The American Dream


By Alexandra N. Kontes

Dear Miss Dyer,
          My hands shook when I read your letter today. Thanks to you, my dream of fatherhood is finally within reach. I must say that I love the way you’ve dotted your i’s with hearts. Do you mind if I call you Lola?
          In honor of this momentous occasion, I spent the afternoon on the steps of the New York Stock Exchange, surrounded by a group of women and their babies at a Breast is Best Feed-In. Blankets and playpens litter its famed steps. What an amazing sight. Free speech in action! E Pluribus Unum.

Harold Wilson Jr.

P.S. Of course I love Lady Gaga. Who doesn’t?
P.P.S. You can call me Hank. Everyone else does.


Dear Lola,
          Greetings from the Milky Way, formerly known as the New York Stock Exchange. I’d like to learn as much as I can about lactation so that I can provide the baby with the utmost nutrition, because even in this land of the free and the home of the brave, without our health, we have nothing. Happy to hear that you also enjoy ping pong, but sorry to hear that the name Albert makes you gag. I’ll keep thinking.
          I met a wonderful woman named Sally here today.

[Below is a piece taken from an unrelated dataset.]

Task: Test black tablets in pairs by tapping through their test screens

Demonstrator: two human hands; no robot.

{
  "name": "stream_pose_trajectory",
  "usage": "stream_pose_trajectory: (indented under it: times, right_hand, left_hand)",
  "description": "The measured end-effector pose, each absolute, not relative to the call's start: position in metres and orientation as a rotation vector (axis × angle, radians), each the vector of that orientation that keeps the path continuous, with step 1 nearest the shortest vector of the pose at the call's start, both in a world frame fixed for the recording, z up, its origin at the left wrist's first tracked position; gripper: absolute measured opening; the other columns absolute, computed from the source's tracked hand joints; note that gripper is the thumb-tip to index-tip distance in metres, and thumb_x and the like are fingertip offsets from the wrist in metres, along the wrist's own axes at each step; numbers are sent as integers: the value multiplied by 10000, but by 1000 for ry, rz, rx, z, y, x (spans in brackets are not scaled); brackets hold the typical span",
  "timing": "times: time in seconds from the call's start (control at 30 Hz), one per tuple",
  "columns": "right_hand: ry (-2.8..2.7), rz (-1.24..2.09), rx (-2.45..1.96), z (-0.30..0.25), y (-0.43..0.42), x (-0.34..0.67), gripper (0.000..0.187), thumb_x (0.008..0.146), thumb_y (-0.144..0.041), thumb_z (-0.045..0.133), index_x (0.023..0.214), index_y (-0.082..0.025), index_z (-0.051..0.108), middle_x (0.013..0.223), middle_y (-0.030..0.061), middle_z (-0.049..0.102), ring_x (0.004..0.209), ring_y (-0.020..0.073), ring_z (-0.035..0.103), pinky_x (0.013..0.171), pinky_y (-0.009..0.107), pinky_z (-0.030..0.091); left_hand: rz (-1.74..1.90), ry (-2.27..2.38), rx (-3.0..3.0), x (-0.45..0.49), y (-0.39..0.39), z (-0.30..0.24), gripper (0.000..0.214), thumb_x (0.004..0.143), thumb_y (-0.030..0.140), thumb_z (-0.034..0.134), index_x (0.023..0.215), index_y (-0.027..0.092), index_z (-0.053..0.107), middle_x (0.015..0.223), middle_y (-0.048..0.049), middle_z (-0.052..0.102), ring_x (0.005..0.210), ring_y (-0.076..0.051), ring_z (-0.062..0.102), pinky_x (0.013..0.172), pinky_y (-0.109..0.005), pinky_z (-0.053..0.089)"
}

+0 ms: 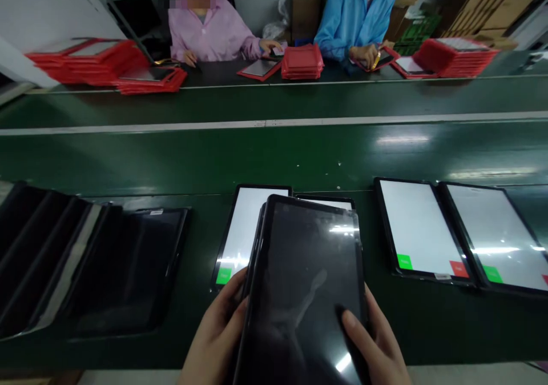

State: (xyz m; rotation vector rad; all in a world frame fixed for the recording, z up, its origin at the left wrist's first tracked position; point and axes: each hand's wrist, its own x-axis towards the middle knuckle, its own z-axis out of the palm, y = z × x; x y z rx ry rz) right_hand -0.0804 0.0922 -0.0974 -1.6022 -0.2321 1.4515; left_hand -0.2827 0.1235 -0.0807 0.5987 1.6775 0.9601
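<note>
A dark-screened tablet (308, 271) is held up between my two hands in the middle of the head view, tilted toward me. Behind its left edge shows the edge of what looks like a second tablet. My left hand (220, 331) is closed round the lower left side. On the lower right, my right hand (377, 339) grips with the thumb on the screen and the fingers behind. Beyond it lie a lit white tablet (246, 225) with a green square and another lit tablet (338, 203), mostly hidden by the held one.
Two more lit tablets (417, 219) lie to the right. At left, dark tablets (141, 259) lean in an overlapping row. Across the green bench (192, 156), a person in pink (209, 31) and a person in blue (355, 19) sit among red stacks (302, 62).
</note>
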Motion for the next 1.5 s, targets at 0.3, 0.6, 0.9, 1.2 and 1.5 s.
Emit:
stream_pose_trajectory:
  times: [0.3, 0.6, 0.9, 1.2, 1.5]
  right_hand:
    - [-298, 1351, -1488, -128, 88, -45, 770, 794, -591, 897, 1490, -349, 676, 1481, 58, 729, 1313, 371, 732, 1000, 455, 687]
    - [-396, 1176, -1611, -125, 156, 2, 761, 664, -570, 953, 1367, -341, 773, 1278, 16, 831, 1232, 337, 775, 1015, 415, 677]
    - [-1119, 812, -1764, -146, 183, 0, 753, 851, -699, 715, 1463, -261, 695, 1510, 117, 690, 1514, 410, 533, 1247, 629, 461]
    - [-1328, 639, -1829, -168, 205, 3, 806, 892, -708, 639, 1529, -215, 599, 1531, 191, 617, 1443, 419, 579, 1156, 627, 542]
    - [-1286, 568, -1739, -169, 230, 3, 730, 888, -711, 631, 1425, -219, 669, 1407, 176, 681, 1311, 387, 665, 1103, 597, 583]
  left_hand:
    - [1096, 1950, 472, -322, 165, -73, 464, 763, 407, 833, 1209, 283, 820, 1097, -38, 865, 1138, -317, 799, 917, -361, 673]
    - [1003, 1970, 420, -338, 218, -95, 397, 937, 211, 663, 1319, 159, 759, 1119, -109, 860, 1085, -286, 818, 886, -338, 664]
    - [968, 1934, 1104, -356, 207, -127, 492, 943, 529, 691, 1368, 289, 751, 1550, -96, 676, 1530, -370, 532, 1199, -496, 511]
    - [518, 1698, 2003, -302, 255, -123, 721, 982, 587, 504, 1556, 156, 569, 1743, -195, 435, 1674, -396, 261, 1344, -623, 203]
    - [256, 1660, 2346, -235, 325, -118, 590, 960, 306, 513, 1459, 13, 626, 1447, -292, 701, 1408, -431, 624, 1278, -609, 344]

She is raising her grandson Kyle, and she reminds me of my grandmother Lulu, who used to have us over for a steak dinner every Sunday.
          One Sunday, Grandfather was blowing smoke rings to amuse the children when Grandmother who had just finished saying her usual, "Grass fed is best" glanced lovingly at the slab of beef as if she had raised the cow and killed it herself, instead of buying it on sale at the A and P. 
          Then, at 6:15 p.m. the phone rang. Daddy answered it, and he walked down the stairs, closed the door, and never came back. Mother always said he was nothing but a dreamer.
          Rest assured, I have not inherited my father’s transgressions, and we Wilsons, who have reaped the benefits of breast milk for generations, and can trace our ancestry back to before the Mayflower, are known around town for our good health, longevity, generosity and fiscal responsibility, and I will be sure to pass on these traits to any offspring life sees fit to send my way, either biological, or as the local kids like to say, “from another mother.” America is, after all, a melting pot, is it not?
          My new BFF (breastfeeding friend) Sally, practices adoptive  breastfeeding. You might not know what that is, and don’t be embarrassed, because I didn’t either, but after talking with her, I went right to Target and bought an artificial, fully lactating breast—on sale, no less. A parent can never be too prepared, as you know. The dollar is not what it used to be.

Hank

P.S. Just got back from my infant CPR class. I haven’t killed anyone yet, so that bodes well for the future, don’t you think? Thank you for the ultrasound photo. Counting down the days! 


Dear Lola,
          Did you know that today marks the 203rd anniversary of Abraham Lincoln’s birth? Did you know that formula is filled with insect legs and other unsavory body parts? Did you know that hospitals and formula companies deliberately sabotage mothers’ breastfeeding efforts by sending them home with formula? You have my word that my child will never taste formula. I’ve already set up an account with the local breast milk bank. Only in America!

Hank


Dear Lola,
          Greetings once again from the Milky Way! No, I can’t say that I’ve ever watched Anime, and no, I don’t have a girlfriend, but my BFF Sally and I will be sharing a meal together tonight. She sends her regards.

Hank


Dear Lola,
          The social worker called today. Said you had the baby. Said you named him Benjamin after his biological father. Didn’t say anything else.  Good thing I still have the receipt for that artificial breast. As I said before, we Wilsons are fiscally responsible.
          For what it’s worth, on the way back from Target, I saw a group of cows surrounding their calves, some suckling, some chasing their tails, and I wondered how silly they must think we humans are, and what we would do if we saw those cows carrying signs that said “Grass Fed is Best,” or sitting around a table spending money that they don’t have, chasing dreams that won’t come true.